* What is needed:
From the first line of the data below through the line holding "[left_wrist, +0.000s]", output each line exactly and leave the pictures out.
━━ Available data ━━
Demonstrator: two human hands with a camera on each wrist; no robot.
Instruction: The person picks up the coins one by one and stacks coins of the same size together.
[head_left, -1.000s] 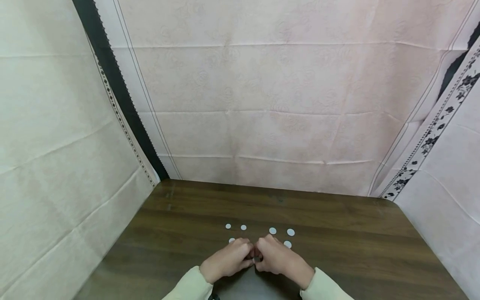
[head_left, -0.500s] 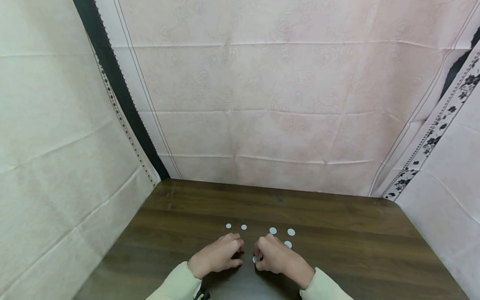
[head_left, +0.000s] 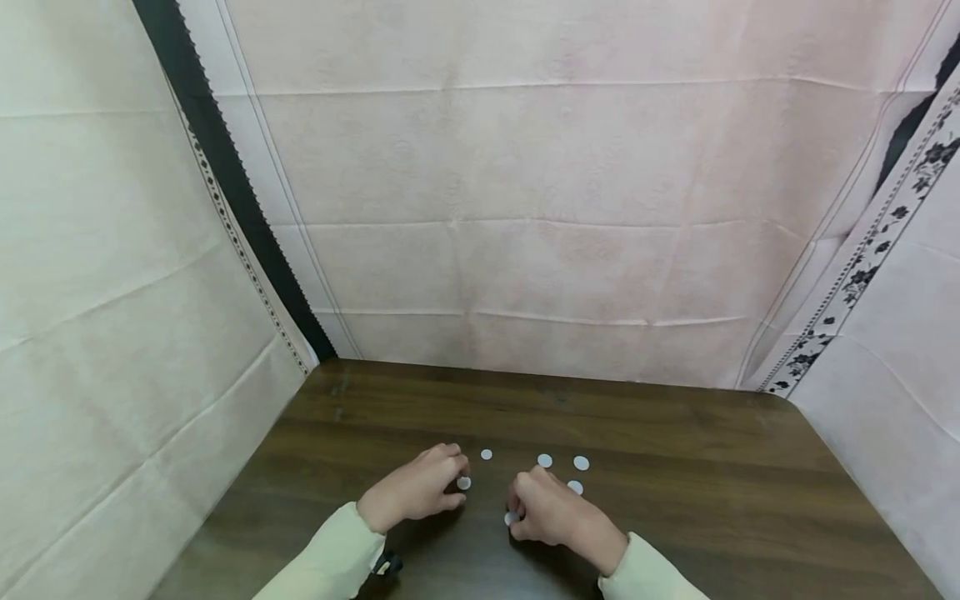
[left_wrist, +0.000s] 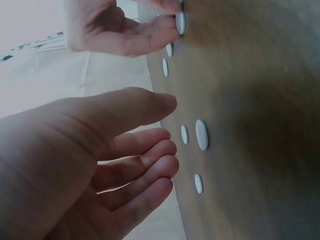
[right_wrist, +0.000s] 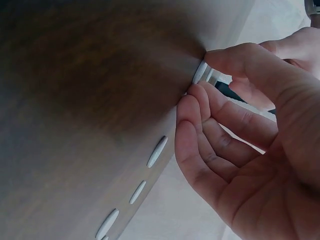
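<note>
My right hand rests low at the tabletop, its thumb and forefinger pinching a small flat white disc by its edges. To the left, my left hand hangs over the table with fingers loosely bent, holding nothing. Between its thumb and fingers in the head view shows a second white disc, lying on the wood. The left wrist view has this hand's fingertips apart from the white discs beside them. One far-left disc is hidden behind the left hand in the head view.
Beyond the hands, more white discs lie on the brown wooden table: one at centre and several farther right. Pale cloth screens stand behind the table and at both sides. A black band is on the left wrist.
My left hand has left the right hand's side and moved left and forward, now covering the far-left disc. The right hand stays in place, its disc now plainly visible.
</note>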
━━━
* Response to this task:
Demonstrator: two human hands with a camera on each wrist; no robot.
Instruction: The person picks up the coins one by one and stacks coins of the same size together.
[head_left, -1.000s] 
[head_left, -0.500s] 
[head_left, +0.000s] 
[left_wrist, +0.000s] 

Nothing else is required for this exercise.